Jonathan Foxx, Ph.D., MBA
Chairman & Managing Director
Lenders Compliance Group

________________________

[i] 12 CFR 1024.14(g)(1)(vii), originally adopted by 57 Fed. Reg. 49600 (November 2, 1996) and republished by the CFPB, 76 Fed. Reg. 78978 (December 20, 2011)
[ii] Section 2103(b) of the Economic Growth and Regulatory Paperwork Reduction Act of 1996 (Title II of the Omnibus Consolidated Appropriations Act, 1997, Pub. L. 104-208), signed by President Clinton on September 30, 1996; 61 Fed. Reg. 58,472 (11/15/96)
[iii] Withdrawn Regulation X Section 3500.14(g)(1)(viii)
[iv] Withdrawn Regulation X Section 3500.14(g)(1)(ix)
[v] Withdrawn Regulation X Section 3500.14(g)(1)(vii)
[vi] 62 Fed. Reg. 25,740 (May 9, 1997)
[vii] 66 Fed. Reg. 25,478, at 25,497 (5/14/01). HUD withdrew the proposal following the January 20, 2001, issuance of a “Regulatory Review Plan” by the new Bush administration’s White House Chief of Staff, Andrew H. Card, Jr. HUD pointed out in its semiannual regulatory agenda that “Withdrawal of a rule does not necessarily mean that HUD will not proceed with the rulemaking. Withdrawal allows the new HUD Administration to further assess the subject matter and determine whether rulemaking for this subject matter is appropriate.”

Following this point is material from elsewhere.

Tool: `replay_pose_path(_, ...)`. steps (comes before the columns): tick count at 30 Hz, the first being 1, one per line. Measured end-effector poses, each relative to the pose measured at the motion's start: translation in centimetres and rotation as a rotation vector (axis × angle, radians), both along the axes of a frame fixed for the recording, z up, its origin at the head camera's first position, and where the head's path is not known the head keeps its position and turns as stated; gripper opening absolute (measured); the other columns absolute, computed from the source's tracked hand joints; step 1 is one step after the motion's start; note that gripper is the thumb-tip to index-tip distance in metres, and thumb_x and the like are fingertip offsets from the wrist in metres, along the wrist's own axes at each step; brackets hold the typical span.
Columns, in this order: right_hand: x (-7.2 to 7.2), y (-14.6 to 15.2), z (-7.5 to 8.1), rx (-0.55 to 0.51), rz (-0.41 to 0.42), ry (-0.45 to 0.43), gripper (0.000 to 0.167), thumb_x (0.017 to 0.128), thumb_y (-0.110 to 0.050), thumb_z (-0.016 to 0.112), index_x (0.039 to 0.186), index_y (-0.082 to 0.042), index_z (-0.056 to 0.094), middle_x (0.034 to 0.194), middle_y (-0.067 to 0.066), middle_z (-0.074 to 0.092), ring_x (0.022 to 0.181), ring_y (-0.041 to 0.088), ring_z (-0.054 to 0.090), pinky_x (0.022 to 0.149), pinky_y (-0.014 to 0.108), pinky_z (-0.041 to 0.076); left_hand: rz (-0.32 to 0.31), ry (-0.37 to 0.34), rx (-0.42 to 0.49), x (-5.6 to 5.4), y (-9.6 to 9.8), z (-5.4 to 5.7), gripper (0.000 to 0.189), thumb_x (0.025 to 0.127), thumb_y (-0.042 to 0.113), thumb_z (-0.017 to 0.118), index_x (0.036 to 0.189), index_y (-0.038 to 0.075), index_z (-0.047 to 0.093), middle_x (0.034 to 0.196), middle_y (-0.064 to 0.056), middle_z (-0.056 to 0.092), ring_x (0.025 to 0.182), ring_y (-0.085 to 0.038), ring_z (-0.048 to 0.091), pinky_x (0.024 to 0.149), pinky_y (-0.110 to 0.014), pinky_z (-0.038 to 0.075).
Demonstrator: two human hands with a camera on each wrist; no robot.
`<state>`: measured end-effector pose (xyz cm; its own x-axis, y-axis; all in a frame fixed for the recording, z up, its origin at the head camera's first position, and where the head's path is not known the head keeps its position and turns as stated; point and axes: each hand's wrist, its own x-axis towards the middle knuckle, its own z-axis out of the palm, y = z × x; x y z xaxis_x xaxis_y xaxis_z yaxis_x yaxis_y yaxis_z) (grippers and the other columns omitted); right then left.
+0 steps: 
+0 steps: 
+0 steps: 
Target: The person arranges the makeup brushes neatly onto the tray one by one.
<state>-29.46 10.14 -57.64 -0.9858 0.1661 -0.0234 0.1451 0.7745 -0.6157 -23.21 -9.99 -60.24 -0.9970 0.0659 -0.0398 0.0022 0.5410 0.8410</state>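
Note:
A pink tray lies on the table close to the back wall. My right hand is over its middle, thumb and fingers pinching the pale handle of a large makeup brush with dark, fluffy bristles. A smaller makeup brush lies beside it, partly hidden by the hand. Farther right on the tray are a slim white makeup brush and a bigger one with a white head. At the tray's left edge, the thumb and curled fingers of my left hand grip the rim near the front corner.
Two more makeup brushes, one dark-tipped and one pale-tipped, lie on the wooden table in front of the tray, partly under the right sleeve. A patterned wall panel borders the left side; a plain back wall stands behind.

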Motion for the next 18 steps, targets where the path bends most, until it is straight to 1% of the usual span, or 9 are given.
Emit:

[viii] Section 3500.14(g)(1)
[ix] As provided in 12 CFR 1024.15
[x] For instance, see the Znet Financial settlement (September 17, 2003). HUD found that Znet paid ReMax of Atlanta real estate agents as "employees" even though the agents performed little or no work for the lender. These agents were, therefore, sham “employees" who did little or no work for referral fees. Investigators found the agents performed little or no origination work other than filling out loan application forms.